Try it:
Return all lines from the listing below in which the string "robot" occurs.

Record set:
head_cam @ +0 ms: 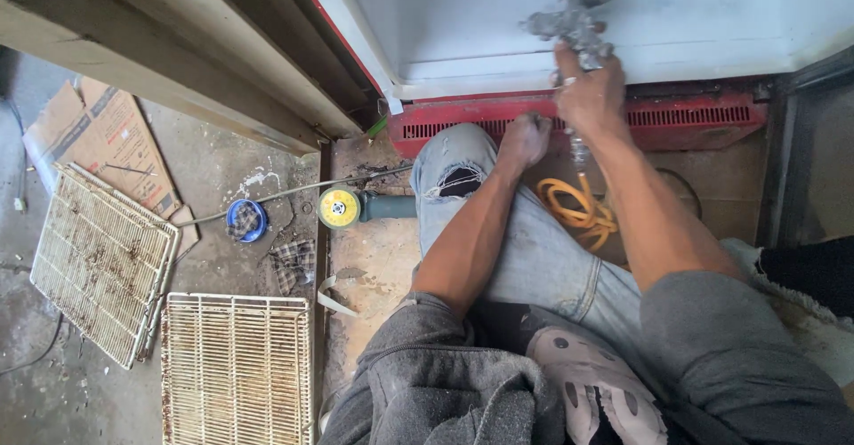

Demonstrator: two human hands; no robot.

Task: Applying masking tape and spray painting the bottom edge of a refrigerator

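Dusty concrete floor [222, 178] lies left of the fisted left hand [523, 139], while the right hand [589, 94] grips a paint-crusted spray gun [574, 18].

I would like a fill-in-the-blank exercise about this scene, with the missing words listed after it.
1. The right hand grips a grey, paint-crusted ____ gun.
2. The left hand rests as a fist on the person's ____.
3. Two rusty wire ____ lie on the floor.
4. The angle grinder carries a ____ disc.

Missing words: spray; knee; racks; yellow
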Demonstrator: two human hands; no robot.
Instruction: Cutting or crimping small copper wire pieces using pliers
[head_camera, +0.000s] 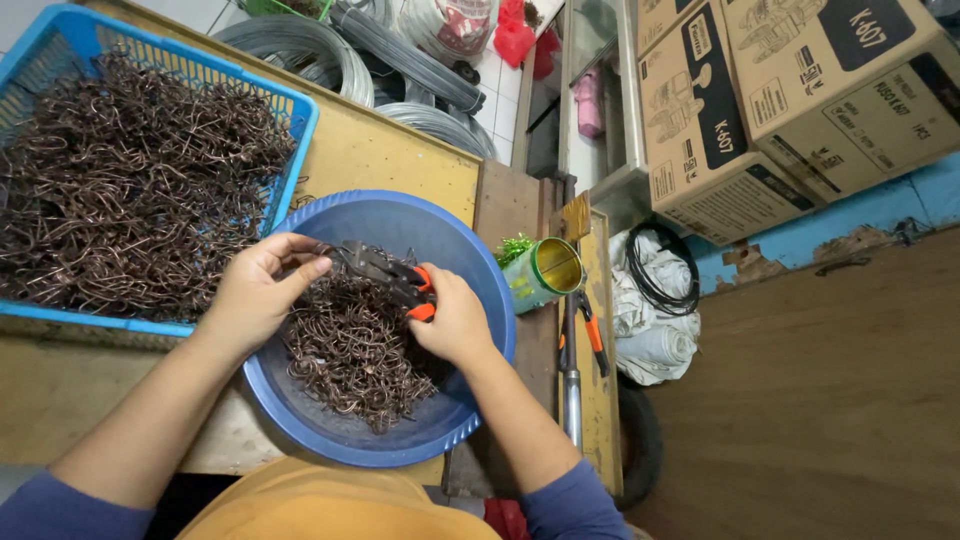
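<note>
My right hand (455, 320) grips the orange handles of a pair of pliers (385, 272) over a round blue basin (400, 215). The basin holds a heap of bent brown wire hooks (350, 350). My left hand (262, 285) pinches a small wire piece at the pliers' dark jaws, just above the heap. Both forearms reach in from the bottom edge, in blue sleeves.
A blue plastic crate (300, 115) full of the same wire hooks sits at the left on a wooden bench (390, 155). A green tin can (545, 272) and a second orange-handled tool (585, 335) lie to the right. Wire coils lie behind; cardboard boxes (790, 90) stand at the upper right.
</note>
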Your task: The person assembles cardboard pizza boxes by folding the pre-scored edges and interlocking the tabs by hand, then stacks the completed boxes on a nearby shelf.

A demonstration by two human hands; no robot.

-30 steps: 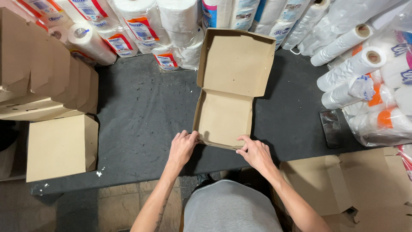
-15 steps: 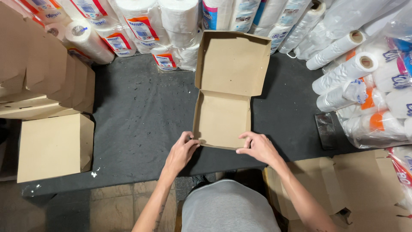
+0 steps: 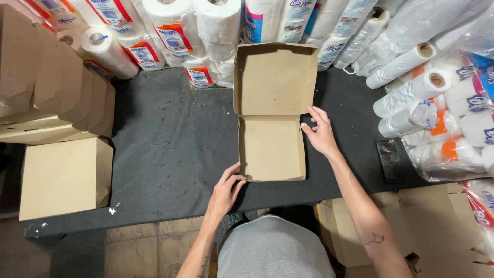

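Head view: open cardboard box (image 3: pixel 271 146) sits mid-desk (image 3: pixel 170 149), lid up. Left hand (image 3: pixel 226 193) rests at its near-left corner, fingers curled, pinching nothing; right hand (image 3: pixel 320 131) touches the right wall, fingers spread. Closed box (image 3: pixel 64 177) sits left.

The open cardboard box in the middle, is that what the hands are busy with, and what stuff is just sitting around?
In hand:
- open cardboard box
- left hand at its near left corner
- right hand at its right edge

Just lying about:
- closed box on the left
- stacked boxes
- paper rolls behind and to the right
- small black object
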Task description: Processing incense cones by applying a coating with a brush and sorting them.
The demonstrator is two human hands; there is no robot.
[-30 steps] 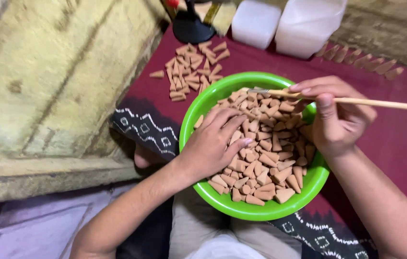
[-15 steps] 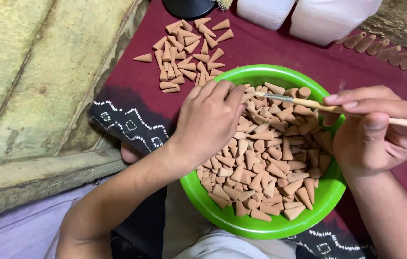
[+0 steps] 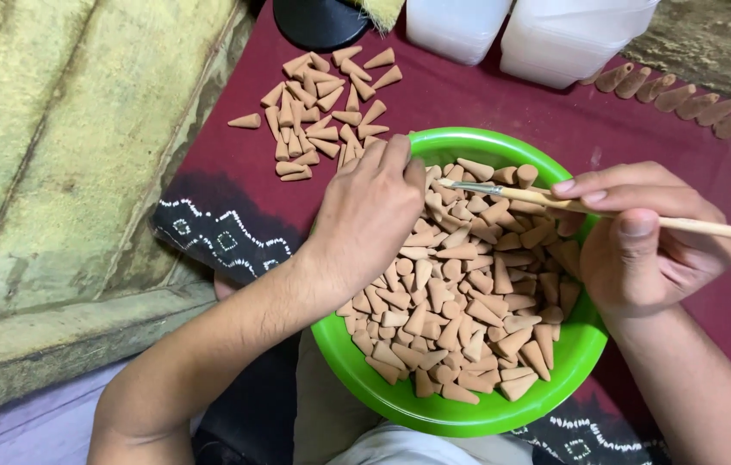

Output:
Demonstrator: two human hands; no robot.
Demonstrator: two human hands; no robot.
A demonstration by two human hands; no robot.
The demonstrator is two human hands; there is no robot.

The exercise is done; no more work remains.